How many of the lines below contain "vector"? Reply with only that figure.

--- DATA EXTRACT Enclosed Below ---

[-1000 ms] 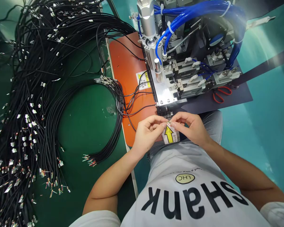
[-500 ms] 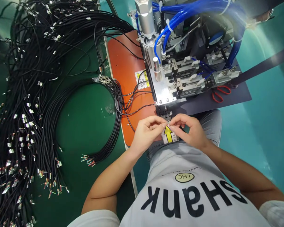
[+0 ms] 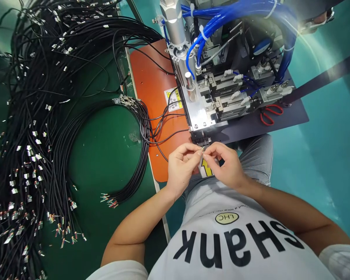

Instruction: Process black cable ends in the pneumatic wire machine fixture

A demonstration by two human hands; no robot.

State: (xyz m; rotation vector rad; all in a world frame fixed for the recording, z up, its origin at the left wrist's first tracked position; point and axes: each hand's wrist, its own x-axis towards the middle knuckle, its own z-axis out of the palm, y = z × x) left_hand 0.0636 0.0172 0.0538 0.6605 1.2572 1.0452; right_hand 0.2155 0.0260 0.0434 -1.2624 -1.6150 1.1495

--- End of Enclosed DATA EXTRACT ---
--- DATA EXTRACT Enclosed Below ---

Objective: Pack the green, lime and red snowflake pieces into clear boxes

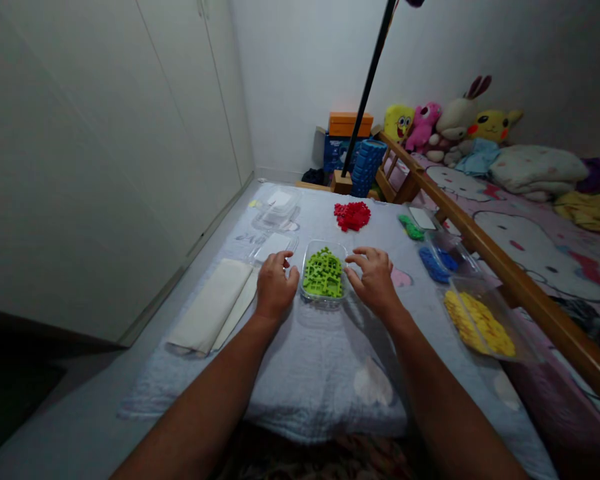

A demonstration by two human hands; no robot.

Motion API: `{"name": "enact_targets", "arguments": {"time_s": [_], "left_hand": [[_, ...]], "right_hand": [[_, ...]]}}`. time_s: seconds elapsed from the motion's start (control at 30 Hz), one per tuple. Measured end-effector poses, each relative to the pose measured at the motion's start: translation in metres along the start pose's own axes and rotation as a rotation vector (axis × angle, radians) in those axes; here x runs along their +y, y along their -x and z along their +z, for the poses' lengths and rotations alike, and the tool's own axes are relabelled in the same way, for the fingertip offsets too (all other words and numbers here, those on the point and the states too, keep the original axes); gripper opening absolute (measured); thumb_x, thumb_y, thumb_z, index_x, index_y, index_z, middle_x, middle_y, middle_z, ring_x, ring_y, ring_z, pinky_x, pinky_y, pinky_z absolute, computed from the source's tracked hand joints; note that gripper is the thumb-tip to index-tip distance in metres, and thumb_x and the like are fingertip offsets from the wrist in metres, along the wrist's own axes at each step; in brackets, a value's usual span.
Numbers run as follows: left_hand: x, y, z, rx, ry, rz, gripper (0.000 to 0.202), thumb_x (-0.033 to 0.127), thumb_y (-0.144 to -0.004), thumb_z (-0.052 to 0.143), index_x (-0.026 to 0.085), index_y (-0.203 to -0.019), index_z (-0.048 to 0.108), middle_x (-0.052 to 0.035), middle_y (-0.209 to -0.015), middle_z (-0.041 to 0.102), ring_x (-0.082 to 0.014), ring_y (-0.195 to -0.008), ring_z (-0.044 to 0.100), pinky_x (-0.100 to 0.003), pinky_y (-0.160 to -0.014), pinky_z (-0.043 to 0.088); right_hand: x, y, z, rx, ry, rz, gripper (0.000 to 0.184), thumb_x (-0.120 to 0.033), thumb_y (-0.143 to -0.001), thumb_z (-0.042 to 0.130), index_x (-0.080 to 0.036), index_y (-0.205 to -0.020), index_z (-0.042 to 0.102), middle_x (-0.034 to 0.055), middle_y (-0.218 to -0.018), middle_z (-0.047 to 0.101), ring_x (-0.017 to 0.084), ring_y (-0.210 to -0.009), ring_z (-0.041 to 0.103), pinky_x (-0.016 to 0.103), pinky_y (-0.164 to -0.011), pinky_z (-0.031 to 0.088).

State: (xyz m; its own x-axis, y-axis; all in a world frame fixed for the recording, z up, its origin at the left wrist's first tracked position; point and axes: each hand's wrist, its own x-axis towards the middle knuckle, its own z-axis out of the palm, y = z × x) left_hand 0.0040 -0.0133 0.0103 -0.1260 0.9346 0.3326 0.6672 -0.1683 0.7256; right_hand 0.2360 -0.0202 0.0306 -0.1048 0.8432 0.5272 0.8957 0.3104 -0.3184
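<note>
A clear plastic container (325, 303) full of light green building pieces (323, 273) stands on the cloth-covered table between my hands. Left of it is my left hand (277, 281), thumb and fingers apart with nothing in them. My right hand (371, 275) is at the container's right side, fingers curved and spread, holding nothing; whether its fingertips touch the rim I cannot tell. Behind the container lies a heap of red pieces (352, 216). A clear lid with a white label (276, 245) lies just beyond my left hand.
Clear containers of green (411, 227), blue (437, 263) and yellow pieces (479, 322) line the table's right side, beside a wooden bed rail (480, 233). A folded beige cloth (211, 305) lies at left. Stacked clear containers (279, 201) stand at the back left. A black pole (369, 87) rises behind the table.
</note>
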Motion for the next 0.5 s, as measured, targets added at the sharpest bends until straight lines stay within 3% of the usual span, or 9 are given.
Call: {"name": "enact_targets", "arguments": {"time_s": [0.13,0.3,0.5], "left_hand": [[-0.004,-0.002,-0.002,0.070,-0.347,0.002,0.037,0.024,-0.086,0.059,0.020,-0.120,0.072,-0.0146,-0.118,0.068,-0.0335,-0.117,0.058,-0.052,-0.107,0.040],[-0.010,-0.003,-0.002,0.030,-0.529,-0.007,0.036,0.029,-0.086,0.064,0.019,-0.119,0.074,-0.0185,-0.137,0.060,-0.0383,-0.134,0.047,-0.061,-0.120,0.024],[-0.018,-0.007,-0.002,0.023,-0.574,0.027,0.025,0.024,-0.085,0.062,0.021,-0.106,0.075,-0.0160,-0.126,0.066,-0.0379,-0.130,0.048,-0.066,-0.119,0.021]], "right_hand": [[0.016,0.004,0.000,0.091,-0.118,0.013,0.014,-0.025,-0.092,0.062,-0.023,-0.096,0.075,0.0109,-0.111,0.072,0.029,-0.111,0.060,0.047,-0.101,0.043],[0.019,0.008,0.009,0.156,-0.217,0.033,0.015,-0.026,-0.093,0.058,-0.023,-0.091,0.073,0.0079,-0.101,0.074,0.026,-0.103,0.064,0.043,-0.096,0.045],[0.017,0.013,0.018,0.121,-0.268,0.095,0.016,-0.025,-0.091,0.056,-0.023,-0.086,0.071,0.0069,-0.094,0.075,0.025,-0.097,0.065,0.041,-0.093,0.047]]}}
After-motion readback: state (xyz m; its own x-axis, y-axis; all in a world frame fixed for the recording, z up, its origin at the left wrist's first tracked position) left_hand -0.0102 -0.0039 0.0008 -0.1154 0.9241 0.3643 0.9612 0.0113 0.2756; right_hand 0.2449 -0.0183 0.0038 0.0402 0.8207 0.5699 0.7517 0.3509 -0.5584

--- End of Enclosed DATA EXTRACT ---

EXERCISE RESPONSE ▸ 2